La première idée brillante de Bertrand Tavernier est de vouloir explorer les conséquences d’une guerre deux ans après son terme. Il la développera même une seconde fois avec son formidable « capitaine Conan », tiré d’un roman de Roger Vercel, qui montre que l’armée française continuait les combat en 1919 et même 1920 dans les Balkans.

« je suis d’un ancien temps: je suis de 1913 »

Le film est d’abord fort par ce qu’il nous montre de la guerre à travers ses seules conséquences. Au delà des morts, au nombre absurde (et leur récupération tour à tour pathétique ou hilarante, comme ces pauvres villageois qui n’ont pas eu la chance de pouvoir déplorer une seule victime en quatre ans), le film s’attache sur les détails qui nous font saisir toute l’ampleur de l’horreur. Ce sont les sculpteurs débordés pour fabriquer des monuments aux morts, les familles ballotées d’hôpitaux transitoires en expositions d’effets personnels en plein champs, où aucun lieu n’est utilisé par sa fonction première (un théâtre en bureau, une église en salle de bal), et où les gares se résument à un tréteau, une table, une chaise et un écriteau vite peint.

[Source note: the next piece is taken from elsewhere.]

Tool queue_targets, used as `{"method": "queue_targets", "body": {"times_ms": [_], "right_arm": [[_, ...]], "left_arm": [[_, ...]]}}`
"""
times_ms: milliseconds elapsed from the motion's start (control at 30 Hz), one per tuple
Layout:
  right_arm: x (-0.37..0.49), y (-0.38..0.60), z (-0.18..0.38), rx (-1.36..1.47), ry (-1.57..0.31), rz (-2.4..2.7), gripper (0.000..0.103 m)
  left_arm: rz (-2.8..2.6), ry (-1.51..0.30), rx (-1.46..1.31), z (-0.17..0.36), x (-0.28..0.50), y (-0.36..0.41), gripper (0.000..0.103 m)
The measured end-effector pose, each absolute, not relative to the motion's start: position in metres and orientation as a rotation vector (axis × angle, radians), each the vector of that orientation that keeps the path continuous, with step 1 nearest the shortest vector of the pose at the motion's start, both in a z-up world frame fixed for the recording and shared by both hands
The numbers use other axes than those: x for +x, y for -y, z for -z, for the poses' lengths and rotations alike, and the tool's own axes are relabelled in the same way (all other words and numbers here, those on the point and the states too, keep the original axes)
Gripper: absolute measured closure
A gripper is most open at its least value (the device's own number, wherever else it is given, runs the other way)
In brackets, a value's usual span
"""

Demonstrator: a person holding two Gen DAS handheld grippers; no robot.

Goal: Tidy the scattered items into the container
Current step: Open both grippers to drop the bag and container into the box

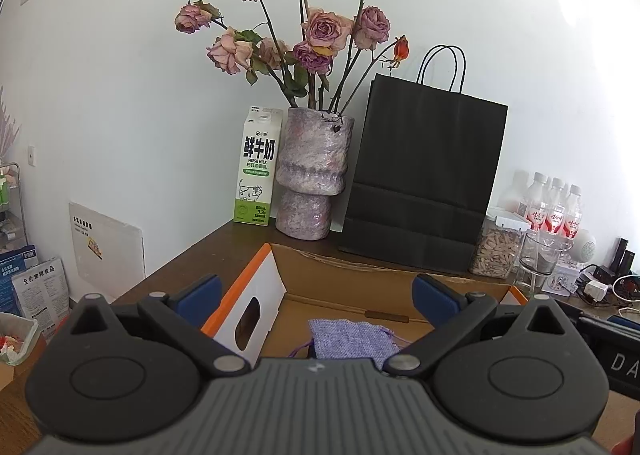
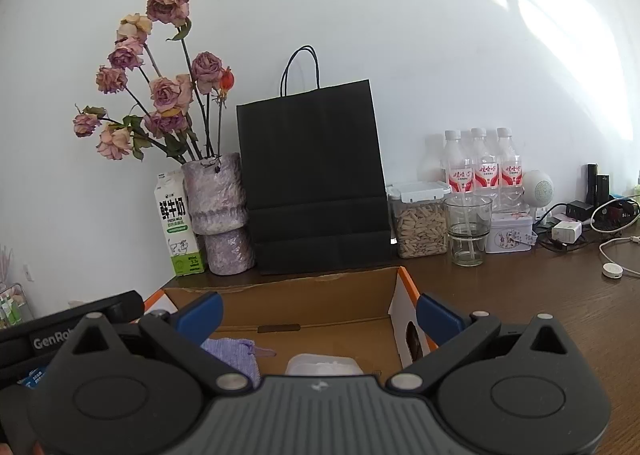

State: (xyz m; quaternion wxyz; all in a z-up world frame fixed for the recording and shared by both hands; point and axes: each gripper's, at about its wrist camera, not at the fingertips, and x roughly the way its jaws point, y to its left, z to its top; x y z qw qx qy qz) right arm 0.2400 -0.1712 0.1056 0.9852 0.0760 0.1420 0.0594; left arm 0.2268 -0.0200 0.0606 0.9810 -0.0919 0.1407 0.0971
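An open cardboard box with orange-edged white flaps sits on the brown table, also in the right wrist view. A purple knitted pouch lies inside it, also seen in the right wrist view. A white lidded plastic container lies in the box too. My left gripper is open and empty above the box. My right gripper is open and empty above the box. The left gripper's body shows at the left of the right wrist view.
Behind the box stand a milk carton, a vase of dried roses, a black paper bag, a jar of seeds, a glass, bottles, a tin and chargers with cables.
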Motion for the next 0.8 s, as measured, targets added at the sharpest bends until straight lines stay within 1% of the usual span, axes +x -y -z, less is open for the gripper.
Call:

Et à travers la petite phrase du commandant Delaplane citée en exergue, une démonstration du bouleversement profond et irrémédiable du monde tel qu’il fut et ne sera plus jamais. Le terrible 20ème siècle est tout entier annoncé dans ces quatre ans de boucherie inhumaine (communisme, national-socialisme, découpage des frontières de l’Europe centrale) et la façon dont tous ces repaires ont volé en éclat est subtilement palpable à travers le positionnement des personnages du récit, tous plus ou moins en marge de leur condition.

« prononcez ces trois mots et ma vie sera vôtre »

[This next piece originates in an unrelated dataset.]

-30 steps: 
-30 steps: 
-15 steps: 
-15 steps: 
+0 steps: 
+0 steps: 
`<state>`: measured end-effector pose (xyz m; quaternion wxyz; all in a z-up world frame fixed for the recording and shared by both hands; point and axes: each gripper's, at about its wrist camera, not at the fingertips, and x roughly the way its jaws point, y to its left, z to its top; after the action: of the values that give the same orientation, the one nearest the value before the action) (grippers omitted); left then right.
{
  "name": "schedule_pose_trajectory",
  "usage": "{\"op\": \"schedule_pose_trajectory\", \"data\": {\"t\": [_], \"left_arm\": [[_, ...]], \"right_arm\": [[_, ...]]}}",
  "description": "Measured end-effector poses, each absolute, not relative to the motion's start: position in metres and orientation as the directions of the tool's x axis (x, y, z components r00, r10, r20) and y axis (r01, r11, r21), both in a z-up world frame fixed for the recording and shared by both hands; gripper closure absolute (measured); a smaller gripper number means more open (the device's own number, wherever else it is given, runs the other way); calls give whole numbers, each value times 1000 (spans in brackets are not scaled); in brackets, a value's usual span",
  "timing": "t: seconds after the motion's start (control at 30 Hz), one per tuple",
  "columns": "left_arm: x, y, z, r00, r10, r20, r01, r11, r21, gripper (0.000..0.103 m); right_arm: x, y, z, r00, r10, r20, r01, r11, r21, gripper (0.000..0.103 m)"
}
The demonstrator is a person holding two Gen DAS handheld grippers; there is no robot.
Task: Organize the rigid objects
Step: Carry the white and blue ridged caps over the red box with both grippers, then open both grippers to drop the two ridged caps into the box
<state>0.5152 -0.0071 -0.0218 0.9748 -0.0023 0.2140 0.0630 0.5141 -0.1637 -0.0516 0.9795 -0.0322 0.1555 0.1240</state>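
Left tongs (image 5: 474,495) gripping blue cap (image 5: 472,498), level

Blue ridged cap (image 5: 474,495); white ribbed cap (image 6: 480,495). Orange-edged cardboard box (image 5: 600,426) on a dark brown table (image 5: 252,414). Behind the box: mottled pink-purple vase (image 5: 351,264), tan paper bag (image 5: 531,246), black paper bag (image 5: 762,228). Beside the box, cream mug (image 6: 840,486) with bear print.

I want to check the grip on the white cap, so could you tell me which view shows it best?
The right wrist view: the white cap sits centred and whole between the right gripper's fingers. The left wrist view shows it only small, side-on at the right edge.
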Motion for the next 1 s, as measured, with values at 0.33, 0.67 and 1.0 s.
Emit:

Le commandant, donc, formidablement campé par Noiret, est de cette trempe d’homme qui, quand le monde dans lequel il évoluait n’existe plus, se cramponne avec jusque boutisme à la tâche qui lui a été confiée, même et surtout si cela doit rendre fous ceux-là même qui l’ont commandité. Sa trajectoire, heurtée, va rencontrer celle, tout aussi perdue, d’une femme de condition moyenne qui n’a que le tort, aux yeux du militaire, que d’épouser la cause du milieu qu’elle a choisi, à travers son mari (au passage une façon pour Jean Cosmos, brillant scénariste d’égratigner le haut monde de la finance dont certains biens ont été (curieusement ?) épargnés alors que tout n’était que ruine autour).

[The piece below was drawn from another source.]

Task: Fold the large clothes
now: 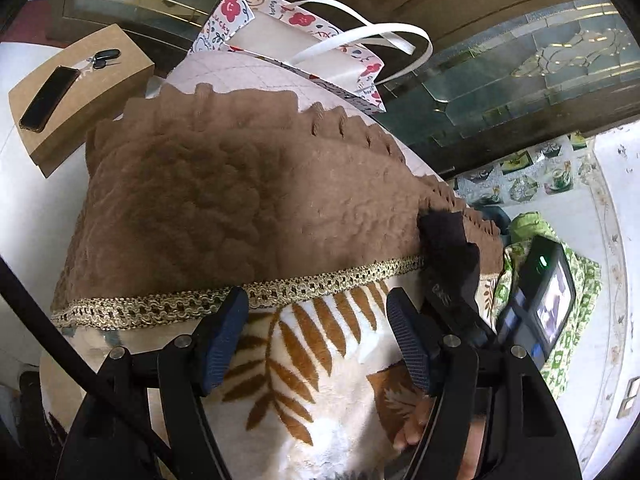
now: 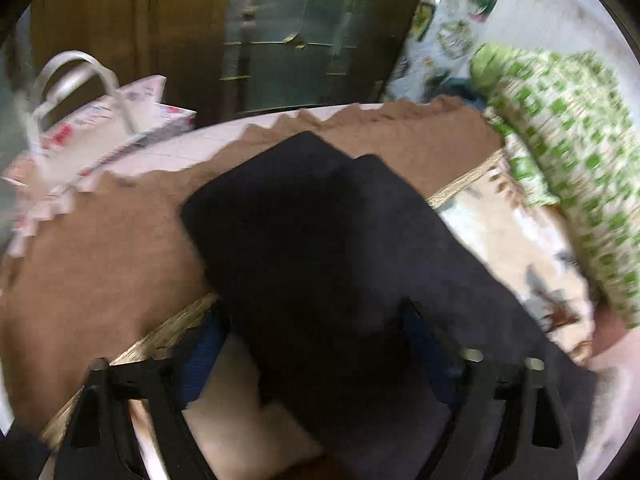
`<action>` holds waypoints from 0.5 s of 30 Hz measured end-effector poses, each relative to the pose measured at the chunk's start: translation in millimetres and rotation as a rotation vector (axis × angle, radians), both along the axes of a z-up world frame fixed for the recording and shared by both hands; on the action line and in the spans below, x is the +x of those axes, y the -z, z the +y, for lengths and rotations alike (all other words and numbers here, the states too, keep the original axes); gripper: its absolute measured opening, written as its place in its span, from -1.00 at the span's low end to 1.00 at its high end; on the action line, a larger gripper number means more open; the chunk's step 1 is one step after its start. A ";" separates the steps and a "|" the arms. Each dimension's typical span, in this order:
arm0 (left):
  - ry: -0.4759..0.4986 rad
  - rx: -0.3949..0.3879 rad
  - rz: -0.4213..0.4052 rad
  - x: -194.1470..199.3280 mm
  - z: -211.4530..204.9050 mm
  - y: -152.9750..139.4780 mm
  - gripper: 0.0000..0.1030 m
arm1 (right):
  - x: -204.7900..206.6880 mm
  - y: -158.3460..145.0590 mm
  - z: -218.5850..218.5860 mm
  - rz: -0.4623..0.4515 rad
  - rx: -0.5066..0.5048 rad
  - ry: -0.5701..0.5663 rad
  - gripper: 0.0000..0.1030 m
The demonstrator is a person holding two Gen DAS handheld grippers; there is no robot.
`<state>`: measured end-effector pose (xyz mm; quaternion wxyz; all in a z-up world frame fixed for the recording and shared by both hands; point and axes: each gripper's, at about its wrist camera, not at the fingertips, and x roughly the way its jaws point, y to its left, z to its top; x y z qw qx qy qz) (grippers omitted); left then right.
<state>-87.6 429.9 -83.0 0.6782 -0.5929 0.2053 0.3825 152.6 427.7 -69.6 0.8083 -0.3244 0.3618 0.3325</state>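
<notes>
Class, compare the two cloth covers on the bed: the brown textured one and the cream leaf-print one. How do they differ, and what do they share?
The brown textured cover is one plain colour; the cream blanket with brown leaf print is patterned. The brown cover has a bumpy surface, a zigzag far edge and a gold braided trim; the cream blanket looks smooth and plush. The brown cover lies farther off, the cream blanket nearer the left tool. Both lie spread flat.

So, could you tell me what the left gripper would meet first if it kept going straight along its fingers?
Probably the gold braided trim at the brown cover's edge. The open left gripper hovers over the leaf-print blanket with its fingertips already near that trim, though depth is hard to judge.
</notes>
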 end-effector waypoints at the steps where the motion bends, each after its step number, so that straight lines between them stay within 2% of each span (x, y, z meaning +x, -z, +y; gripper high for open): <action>1: 0.004 0.003 0.002 1.8 -0.6 -0.2 0.36 | 2.0 0.3 1.5 0.004 -0.003 0.020 -0.24; 3: 0.017 0.012 0.006 6.3 -3.4 -1.9 0.36 | 4.5 -12.5 -5.9 0.024 0.049 0.048 -0.69; 5: 0.041 0.020 0.001 11.2 -6.9 -4.6 0.36 | 7.5 -34.7 -22.1 0.038 0.105 0.072 -0.79; 9: 0.065 0.056 0.010 16.6 -13.7 -11.9 0.36 | 11.3 -91.0 -70.5 0.048 0.246 0.146 -0.83; 12: 0.071 0.078 0.030 18.6 -19.2 -14.6 0.37 | 12.4 -137.8 -131.8 0.040 0.354 0.217 -0.83; 15: 0.100 0.100 0.046 23.7 -27.0 -17.5 0.37 | 9.6 -182.1 -213.1 0.022 0.467 0.306 -0.84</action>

Sabine Azema, qui n’avait travaillé avec Tavernier que pour « un dimanche à la campagne », remplace Fanny Ardant, pour qui avait été écrit le rôle, et on est obligé de se dire que ce choix est très heureux (plus en tout cas, que Catherine Deneuve, un temps pressentie pour elle aussi remplacer Ardant, Tavernier préférant constituer un couple de cinéma inédit), et sa composition est tout à l’image du film, une alternance de fragilité et de force, passant de l’irascibilité la plus insupportable à la passion la plus dévorante avec un naturel désarmant.
Tous les seconds rôles sont parfaits, d’un Maurice Barrier inénarrable en sculpteur volubile et au sens affirmé du gain jusqu’à un François Perrot sublime dans sa quête désespérée d’un soldat inconnu à mettre sous l’arc de triomphe.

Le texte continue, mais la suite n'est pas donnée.